Персей не в первый раз, как говорили в Тиринфе, «ходил на вакханок». Но раньше тиринфяне не сталкивались с вакханалией в родных стенах. Безумие жены Спартака нарушило шаткое равновесие. Фракия, знали все – это да. Но Фракия далеко. Фокида и Беотия – да. Но и северные области – не близко. Наксос, Скирос, Хиос – острова пусть сами разбираются. А у нас есть Убийца Горгоны, рыщущий по родной Арголиде, как волк. Мы боимся его пуще гнева богов, но и боги с их гневом не спешат заглянуть в Тиринф. До сих пор Косматый обходил нас десятой дорогой, хвала Персею…
Или не хвала?
Ведь Косматый нас не обошел!
Мужья и жены, сыновья и матери, братья и сестры тряслись, недоумевая. «Мы-то думали, что война идет на чужой территории! Что жестокость басилея – залог нашей безопасности! И вот отрезвление – сын Зевса продолжает войну, но война пришла к нам… Чего ждать завтра? Басилей, конечно, отомстит. Но как же не хочется, чтобы он мстил за меня! Сколько дней продлится этот ужас? Сколько лет?!»
Чужая война из предмета гордости превратилась в копье, занесенное для удара. Чужое копье, чужой удар; моя грудь и наша беда. Еще недавно тиринфяне хвалились неприкосновенностью перед фиванцами и трахинянами. Пыжились, намекали на избранность. Теперь же, представляя злорадство вчерашних завистников, Тиринф сознавал всю низость своего падения.
Если Персей нас защищал – почему не защитил?
Если не защитил – почему не сдается?!
Тиринф кланялся Персею. Тиринф боялся Персея. Но Тиринф вздохнул бы с облегчением, умри Персей – от гнева бога, от старости, от случайной болезни.
Возвращаясь из палестры, мальчик шел через онемевший, испуганный город. Кто знал Амфитриона в лицо – спешил отвернуться. Тень деда лежала на внуке. Однажды Амфитрион спросил деда, правда ли, что тот превратил в камень чудовище, желавшее сожрать бабушку Андромеду. Аэды пели, что Персей воспользовался головой убитой Медузы. Мальчик страстно хотел услышать это из первых уст – ему казалось, так он сам прикоснется к подвигу.
И он услышал.
– Ерунда, – мрачно сказал дедушка. – Бабьи сплетни. Какая голова? Я зарезал его, как мясник режет свинью. Взлетел повыше, дождался, пока глупое животное заинтересуется моей тенью на волнах, свалился ему на загривок… Дальше все было просто. Много крови, и конец. Придумают тоже: Медуза, голова! Наверное, от всей моей жизни со временем больше ничего не останется. Медуза, куча камней, и никакого Персея…

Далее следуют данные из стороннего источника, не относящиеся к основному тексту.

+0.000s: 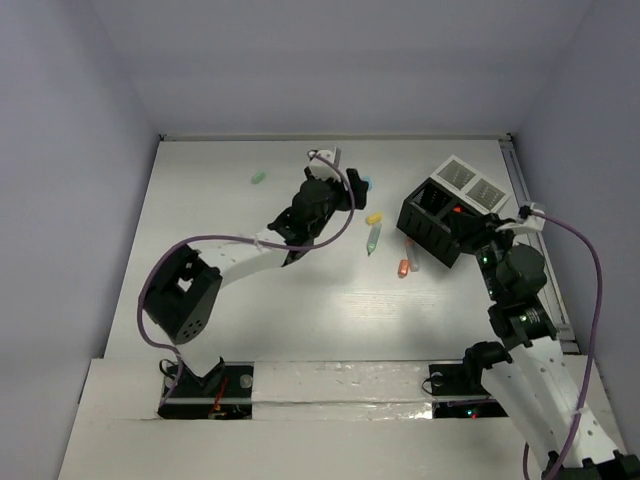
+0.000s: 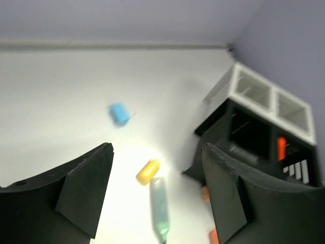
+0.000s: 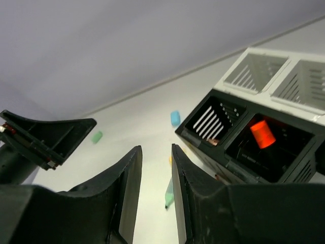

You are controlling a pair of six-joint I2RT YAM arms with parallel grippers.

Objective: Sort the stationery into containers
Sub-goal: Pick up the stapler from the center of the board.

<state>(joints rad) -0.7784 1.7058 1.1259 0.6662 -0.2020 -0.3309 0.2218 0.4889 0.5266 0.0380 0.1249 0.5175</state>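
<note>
My left gripper (image 1: 342, 192) (image 2: 157, 150) hangs wide open and empty above a yellow block (image 1: 374, 217) (image 2: 148, 171) and a green marker (image 1: 373, 238) (image 2: 159, 206). A blue block (image 1: 367, 184) (image 2: 119, 113) lies farther back, and a mint block (image 1: 258, 177) (image 3: 96, 136) lies far left. The black box (image 1: 425, 235) (image 2: 223, 152) (image 3: 195, 134) holds an orange marker (image 2: 281, 148) (image 3: 262, 133); the white tray (image 1: 470, 180) (image 2: 274, 86) (image 3: 278, 76) adjoins it. My right gripper (image 1: 478, 235) (image 3: 156, 150) hovers beside the box, its fingers a narrow gap apart with nothing between them.
Two orange-pink markers (image 1: 404, 267) (image 2: 205, 193) lie on the table against the box's near-left side. The back wall and right wall stand close behind the tray. The left arm's dark wrist (image 3: 45, 137) shows at the left of the right wrist view.
</note>
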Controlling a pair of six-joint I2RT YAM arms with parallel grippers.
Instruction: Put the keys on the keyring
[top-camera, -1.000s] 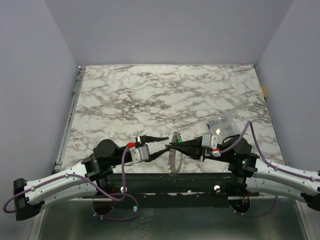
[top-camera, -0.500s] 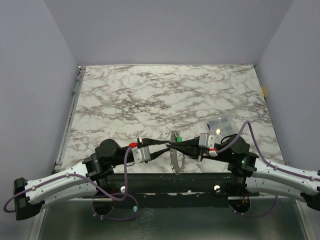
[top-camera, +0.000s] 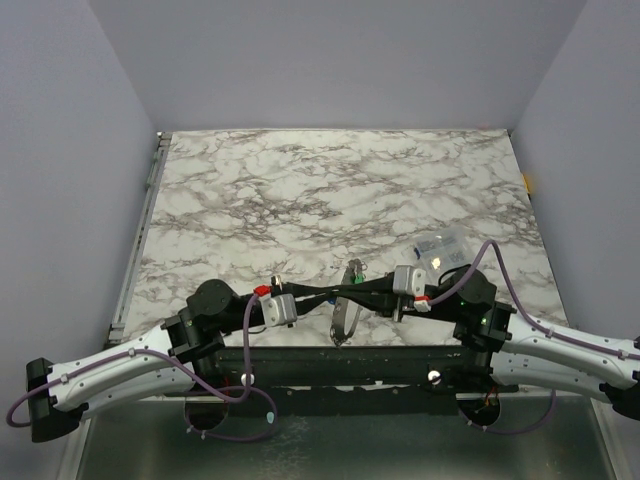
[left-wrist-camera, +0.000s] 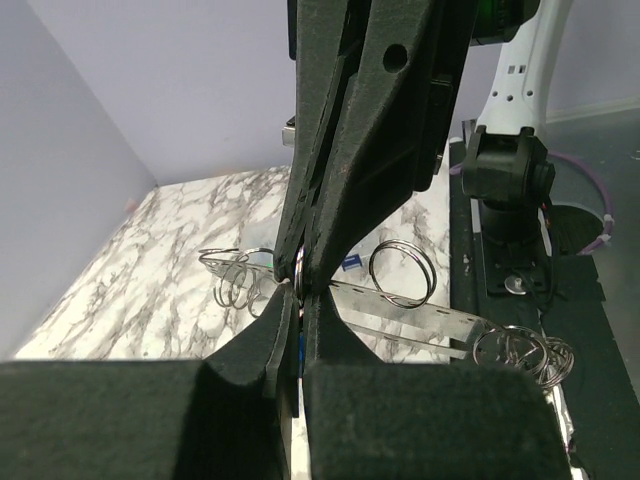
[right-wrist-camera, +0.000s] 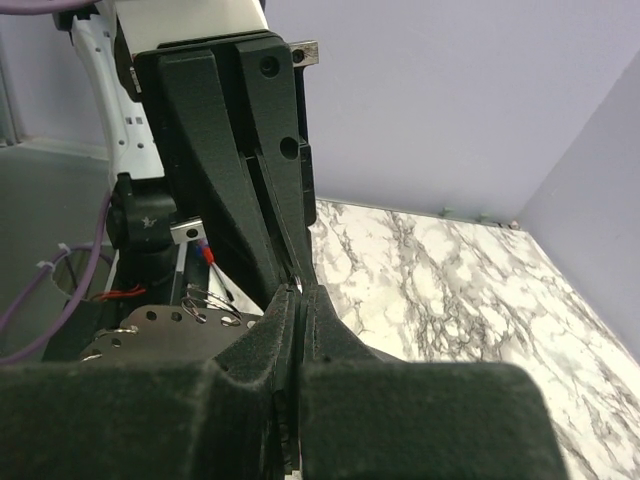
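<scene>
The keyring (top-camera: 344, 318) is a grey metal hoop hanging on edge between the two arms at the table's near edge. In the left wrist view it shows as a flat band with holes (left-wrist-camera: 420, 310) carrying small wire rings. My left gripper (top-camera: 333, 293) and right gripper (top-camera: 347, 289) meet tip to tip above it. Both are shut on a thin wire part of the keyring (left-wrist-camera: 298, 275). A green key (top-camera: 358, 279) sits at the hoop's top. A sliver of blue (left-wrist-camera: 297, 345) shows between my left pads. The yellow key is out of view.
A clear plastic box (top-camera: 441, 250) lies on the marble table (top-camera: 300, 190) just behind the right arm. The black base rail (top-camera: 340, 365) runs along the near edge under the hoop. Grey walls (top-camera: 60, 150) close in the left, right and back.
My left gripper was open a second ago and has shut at the right gripper's tip. The right gripper has moved slightly left, and the hoop has swung a little.
</scene>
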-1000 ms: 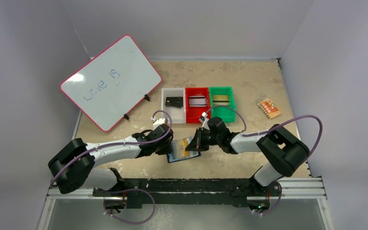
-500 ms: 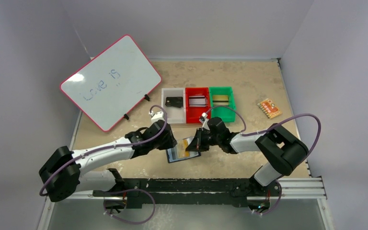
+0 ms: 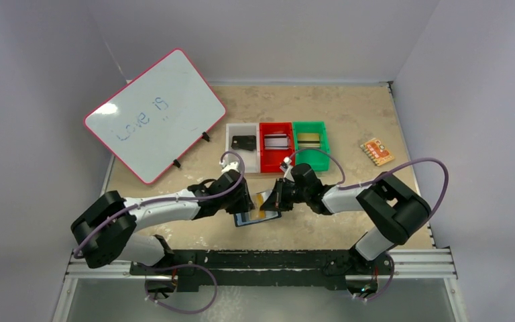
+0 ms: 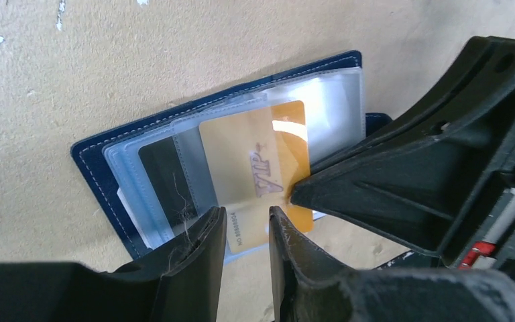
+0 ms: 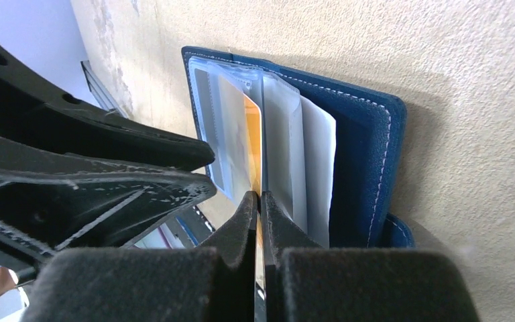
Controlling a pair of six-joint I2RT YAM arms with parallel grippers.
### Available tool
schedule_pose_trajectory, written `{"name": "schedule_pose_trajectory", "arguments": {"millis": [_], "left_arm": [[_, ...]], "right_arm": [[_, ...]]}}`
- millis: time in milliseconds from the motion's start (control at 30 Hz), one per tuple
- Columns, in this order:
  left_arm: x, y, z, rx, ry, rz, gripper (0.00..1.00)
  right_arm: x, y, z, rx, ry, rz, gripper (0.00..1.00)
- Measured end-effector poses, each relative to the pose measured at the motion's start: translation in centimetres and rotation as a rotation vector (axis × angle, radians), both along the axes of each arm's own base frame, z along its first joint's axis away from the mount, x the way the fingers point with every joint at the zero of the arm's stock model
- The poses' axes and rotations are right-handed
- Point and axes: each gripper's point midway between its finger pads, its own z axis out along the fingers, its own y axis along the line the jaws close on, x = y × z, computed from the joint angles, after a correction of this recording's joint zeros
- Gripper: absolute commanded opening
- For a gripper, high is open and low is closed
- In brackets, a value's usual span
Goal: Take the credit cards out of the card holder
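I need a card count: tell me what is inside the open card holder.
The card holder holds clear plastic sleeves. A gold VIP card sticks partly out, pinched by the right gripper; a dark card sits sleeved beside it. Lower sleeves are covered.

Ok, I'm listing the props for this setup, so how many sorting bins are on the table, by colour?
White bin: 1
Red bin: 1
Green bin: 1
Total: 3
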Motion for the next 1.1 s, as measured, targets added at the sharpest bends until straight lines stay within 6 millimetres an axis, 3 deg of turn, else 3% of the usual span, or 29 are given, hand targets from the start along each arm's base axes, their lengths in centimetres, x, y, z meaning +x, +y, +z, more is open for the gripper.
{"name": "schedule_pose_trajectory", "arguments": {"millis": [167,533,700,800,967,1100], "left_arm": [[-0.2,0.3,-1.4,0.034,0.026,0.004,0.23],[0.1,0.7,-1.6,0.054,0.014,0.035,0.22],[0.1,0.6,-1.6,0.054,0.011,0.033,0.28],[0.2,0.4,-1.4,0.045,0.004,0.033,0.34],[0.8,0.4,-0.3,0.037,-0.029,0.053,0.45],[1.7,0.2,2.9,-0.027,-0.106,0.078,0.51]], "right_arm": [[0.0,0.0,-0.1,-0.002,0.006,-0.003,0.0],[0.2,-1.6,1.1,-0.017,-0.013,-0.054,0.0],[0.2,-2.7,1.6,-0.032,-0.024,-0.087,0.0],[0.2,-3.1,3.0,-0.02,-0.059,-0.094,0.0],[0.6,-3.2,7.1,0.049,-0.198,-0.093,0.0],[0.9,-3.5,9.9,0.087,-0.316,-0.091,0.0]]}}
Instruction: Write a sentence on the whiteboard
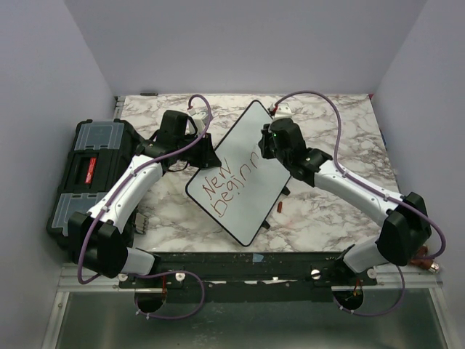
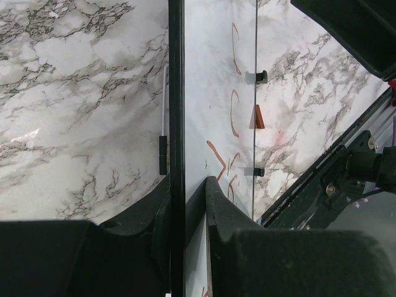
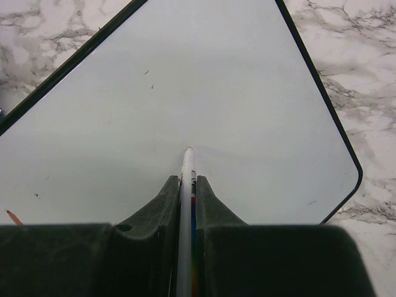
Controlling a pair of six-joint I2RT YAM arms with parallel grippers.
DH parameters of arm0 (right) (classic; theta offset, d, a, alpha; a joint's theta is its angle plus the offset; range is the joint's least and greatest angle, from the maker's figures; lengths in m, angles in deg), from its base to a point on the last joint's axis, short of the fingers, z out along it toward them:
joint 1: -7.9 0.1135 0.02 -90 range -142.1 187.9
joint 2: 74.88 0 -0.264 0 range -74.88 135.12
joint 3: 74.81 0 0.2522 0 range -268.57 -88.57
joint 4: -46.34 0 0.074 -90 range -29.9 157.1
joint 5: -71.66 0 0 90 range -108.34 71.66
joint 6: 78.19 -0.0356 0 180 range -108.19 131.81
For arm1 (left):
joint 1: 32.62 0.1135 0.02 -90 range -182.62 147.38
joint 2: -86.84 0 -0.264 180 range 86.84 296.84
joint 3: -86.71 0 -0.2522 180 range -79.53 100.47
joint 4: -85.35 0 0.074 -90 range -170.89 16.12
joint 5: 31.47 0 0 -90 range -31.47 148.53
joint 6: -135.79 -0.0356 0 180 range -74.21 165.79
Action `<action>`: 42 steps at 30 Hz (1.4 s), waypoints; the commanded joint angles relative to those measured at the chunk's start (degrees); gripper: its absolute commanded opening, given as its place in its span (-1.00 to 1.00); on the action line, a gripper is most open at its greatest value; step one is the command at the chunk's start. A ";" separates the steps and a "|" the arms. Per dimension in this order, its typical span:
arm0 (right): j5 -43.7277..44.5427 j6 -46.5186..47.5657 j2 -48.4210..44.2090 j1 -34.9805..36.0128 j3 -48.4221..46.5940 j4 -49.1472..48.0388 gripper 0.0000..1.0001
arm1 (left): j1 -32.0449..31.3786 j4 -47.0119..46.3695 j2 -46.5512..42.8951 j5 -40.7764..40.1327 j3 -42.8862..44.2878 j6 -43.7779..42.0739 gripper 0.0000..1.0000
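Marble tabletop [image 1: 327, 218] carries the whiteboard [image 1: 254, 134], left end effector [image 2: 185, 185] clamped on its frame, right end effector [image 3: 187, 179] clamped on a marker [image 3: 187, 164] whose tip meets its surface.

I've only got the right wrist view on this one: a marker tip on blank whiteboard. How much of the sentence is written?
Observer: In the top view the sentence reads "New" with "Beginn" under it, in red. The second line looks unfinished.
Operator: Is the other arm doing anything?
Observer: The left gripper is shut on the whiteboard, with a finger on each side of its black frame.
Operator: Anything else nearby?
Observer: A black toolbox sits left of the board.
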 commanded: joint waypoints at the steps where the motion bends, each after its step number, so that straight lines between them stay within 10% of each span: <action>1: -1.56 1.55 2.07 -0.71 -2.76 -0.40 -0.99 | -1.75 3.98 1.25 -7.73 -1.30 -8.16 -1.00; 42: -3.29 0.75 -0.18 -1.05 -4.14 1.19 -0.99 | -2.00 4.07 1.09 -7.99 -1.35 -8.23 -1.00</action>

Тень, думал Амфитрион, бредя улочками Тиринфа. Тень дедушки. Она чернеет на мне, как на воде, и чудовище уже заинтересовалось.
– …из Афин. Гостеприимство приятно Зевсу, он вознаградит тебя.
«Врет! – Амфитриона обдало жаром. – Рабыня сказала, он из Фокиды. Хотя… Может, рабыня недослышала?»
Мальчик выглянул из-за колонны. В мегарон он пробрался ползком, как настоящий лазутчик. И место для засады выбрал – лучше не придумаешь. Четверка колонн, поддерживающих кровлю, окружала едва теплящийся очаг в центре зала, как бойцы – раненого вождя. Дым змейкой уползал в потолочное отверстие. Никто сюда не подойдет, не прогонит. Риск? – да, но очень уж хотелось знать: что за гость явился во дворец? Довольствоваться сплетнями дворни Амфитрион счел для себя зазорным. Собрание началось, он застал финал речи гостя. Дедушка Персей слушал пришельца, сидя на троносе . Вопреки обыкновению, басилей сегодня облачился в царские одежды. Длинный, ниже колен, хитон из млечно-белого льна; на бритой, блестящей от пота голове – золотой обруч. Рядом сидела бабушка Андромеда. Это она заставила мужа переодеться, чего не удалось бы, пожалуй, и Арею Гневному, богу войны. Чужаки недоумевали: женщина садится первой, не дождавшись мужа? И тронос у нее не ниже, чем у супруга… Подобные разговоры велись шепотом, быстро сходя на нет. Амфитрион вообще не понимал, чему люди удивляются. Достаточно разок увидеть бабушку Андромеду в ее любимом пеплосе, расшитом цветами; да хоть в рубище! – достаточно взглянуть ей в глаза…
– Спокойна ли дорога из Афин в Тиринф?